The text was updated successfully, but these errors were encountered:

choldgraf · 2020-08-05T14:28:54Z

I think you didn't paste in the exception :-)

poldrack · 2020-08-05T14:33:30Z

odd, thought I had, here it is:

Exception occurred:
File "/Users/poldrack/anaconda3/envs/py38/lib/python3.8/site-packages/markdown_it/rules_block/list.py", line 285, in list_block
contentStart = state.bMarks[startLine]
IndexError: list index out of range

choldgraf · 2020-08-05T15:05:39Z

Interesting - I wonder if the empty lines are being treated as a special block by the markdown parser, then failing because they're empty?

ping @chrisjsewell since this seemes like something in the bowels of markdown-it-py. I think we could probably fix this in jupyter book by stripping the end of the page, but maybe it's a bug that should be fixed deeper?

firasm · 2020-08-14T00:01:47Z

I also have had this empty-line issue in some of my notebooks, I now know how to debug it so I've just been fixing it where it's been an issue.

If another reproducible example is needed, I could probably create one if it'll help, but I think with the example above, there already be enough info?

chrisjsewell · 2020-08-14T02:13:45Z

moving this to markdown-it-py

chrisjsewell · 2020-08-14T02:16:13Z

could some one copy/link here a mininimal example Markdown file where this occurs thanks

choldgraf · 2020-08-14T04:19:03Z

Ping @firasm and @poldrack in case they don't see Chris request above!
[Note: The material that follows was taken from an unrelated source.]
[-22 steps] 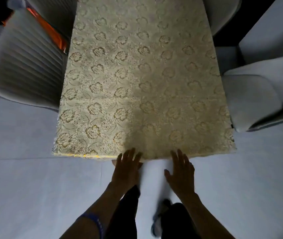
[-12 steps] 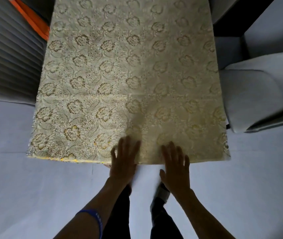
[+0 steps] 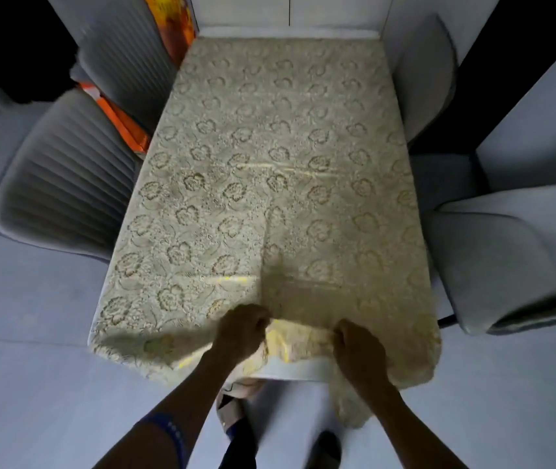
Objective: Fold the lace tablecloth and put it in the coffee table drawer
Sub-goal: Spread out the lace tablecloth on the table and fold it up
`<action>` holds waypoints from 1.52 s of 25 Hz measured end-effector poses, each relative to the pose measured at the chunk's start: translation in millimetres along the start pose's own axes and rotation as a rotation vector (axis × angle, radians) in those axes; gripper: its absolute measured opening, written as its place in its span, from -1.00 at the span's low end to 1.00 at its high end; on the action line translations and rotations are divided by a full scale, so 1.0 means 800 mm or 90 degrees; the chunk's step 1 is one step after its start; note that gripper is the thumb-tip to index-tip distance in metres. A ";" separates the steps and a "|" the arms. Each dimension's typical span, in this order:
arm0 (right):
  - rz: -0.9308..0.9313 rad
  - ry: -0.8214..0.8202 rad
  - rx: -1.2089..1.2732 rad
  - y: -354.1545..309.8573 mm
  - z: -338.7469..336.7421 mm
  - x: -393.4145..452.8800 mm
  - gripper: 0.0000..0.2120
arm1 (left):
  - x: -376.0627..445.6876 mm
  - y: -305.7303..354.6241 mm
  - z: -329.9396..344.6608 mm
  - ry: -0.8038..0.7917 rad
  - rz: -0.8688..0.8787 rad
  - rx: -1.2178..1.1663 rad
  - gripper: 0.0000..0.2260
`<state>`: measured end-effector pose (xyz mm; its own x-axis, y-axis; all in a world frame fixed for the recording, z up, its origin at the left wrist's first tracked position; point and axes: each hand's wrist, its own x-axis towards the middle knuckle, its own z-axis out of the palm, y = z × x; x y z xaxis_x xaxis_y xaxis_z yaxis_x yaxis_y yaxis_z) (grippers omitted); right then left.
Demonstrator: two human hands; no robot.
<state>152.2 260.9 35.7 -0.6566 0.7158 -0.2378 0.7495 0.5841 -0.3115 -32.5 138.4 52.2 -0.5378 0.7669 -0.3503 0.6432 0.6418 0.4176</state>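
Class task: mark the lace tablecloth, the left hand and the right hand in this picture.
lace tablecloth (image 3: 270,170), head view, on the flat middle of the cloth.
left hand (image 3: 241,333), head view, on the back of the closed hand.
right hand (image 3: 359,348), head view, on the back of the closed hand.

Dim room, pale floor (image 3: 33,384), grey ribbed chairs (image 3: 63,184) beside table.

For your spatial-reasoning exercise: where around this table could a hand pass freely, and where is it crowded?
Free: the floor in front of the table, beside both hands. Crowded: ribbed chairs hug the lace tablecloth on one side, pale chairs on the other. Left hand and right hand grip the near edge.
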 end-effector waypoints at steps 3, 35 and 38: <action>-0.005 0.296 0.202 -0.046 -0.086 0.088 -0.86 | 0.069 0.035 -0.087 0.324 0.098 -0.152 -0.71; 0.066 0.374 0.617 -0.152 -0.160 0.209 -0.84 | 0.173 0.069 -0.187 0.379 0.087 -0.672 -0.89; -0.161 0.553 0.708 -0.175 -0.235 0.195 -0.72 | 0.163 0.101 -0.233 0.409 0.176 -0.846 -0.86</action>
<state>-38.9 362.9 215.3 -0.1979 0.8796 0.4326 -0.0975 0.4215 -0.9016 -152.1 290.6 196.6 -0.8534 0.5035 0.1352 0.0018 -0.2564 0.9666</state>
firasm · 2020-08-14T04:33:51Z

oops - didn't get notified of the above! Thanks @choldgraf

@chrisjsewell: Here's an example. There are only two commits in this repo, the first commit without the two blank lines (works fine), and the second commit with the two blank lines (build fails).

▶ jb build .
Running Sphinx v2.4.4
loading pickled environment... done
building [mo]: targets for 0 po files that are out of date
building [html]: targets for 1 source files that are out of date
updating environment: 0 added, 1 changed, 0 removed
reading sources... [100%] markdown                                              
Exception occurred:
  File "/Users/firasm/.pyenv/versions/3.8.3/lib/python3.8/site-packages/markdown_it/rules_block/list.py", line 285, in list_block
    contentStart = state.bMarks[startLine]
IndexError: list index out of range
The full traceback has been saved in /var/folders/64/bfv2dn992m17r4ztvfrt93rh0000gn/T/sphinx-err-k2gw1der.log, if you want to report the issue to the developers.
Please also report this if it was a user error, so that a better error message can be provided next time.
A bug report can be filed in the tracker at <https://github.com/sphinx-doc/sphinx/issues>. Thanks!
Traceback (most recent call last):
  File "/Users/firasm/.pyenv/versions/3.8.3/bin/jb", line 8, in <module>
    sys.exit(main())
  File "/Users/firasm/.pyenv/versions/3.8.3/lib/python3.8/site-packages/click/core.py", line 829, in __call__
    return self.main(*args, **kwargs)
  File "/Users/firasm/.pyenv/versions/3.8.3/lib/python3.8/site-packages/click/core.py", line 782, in main
    rv = self.invoke(ctx)
  File "/Users/firasm/.pyenv/versions/3.8.3/lib/python3.8/site-packages/click/core.py", line 1259, in invoke
    return _process_result(sub_ctx.command.invoke(sub_ctx))
  File "/Users/firasm/.pyenv/versions/3.8.3/lib/python3.8/site-packages/click/core.py", line 1066, in invoke
    return ctx.invoke(self.callback, **ctx.params)
  File "/Users/firasm/.pyenv/versions/3.8.3/lib/python3.8/site-packages/click/core.py", line 610, in invoke
    return callback(*args, **kwargs)
  File "/Users/firasm/.pyenv/versions/3.8.3/lib/python3.8/site-packages/jupyter_book/commands/__init__.py", line 140, in build
    _error(
  File "/Users/firasm/.pyenv/versions/3.8.3/lib/python3.8/site-packages/jupyter_book/utils.py", line 65, in _error
    raise kind(box)
ValueError: 
===============================================================================

There was an error in building your book. Look above for the error message.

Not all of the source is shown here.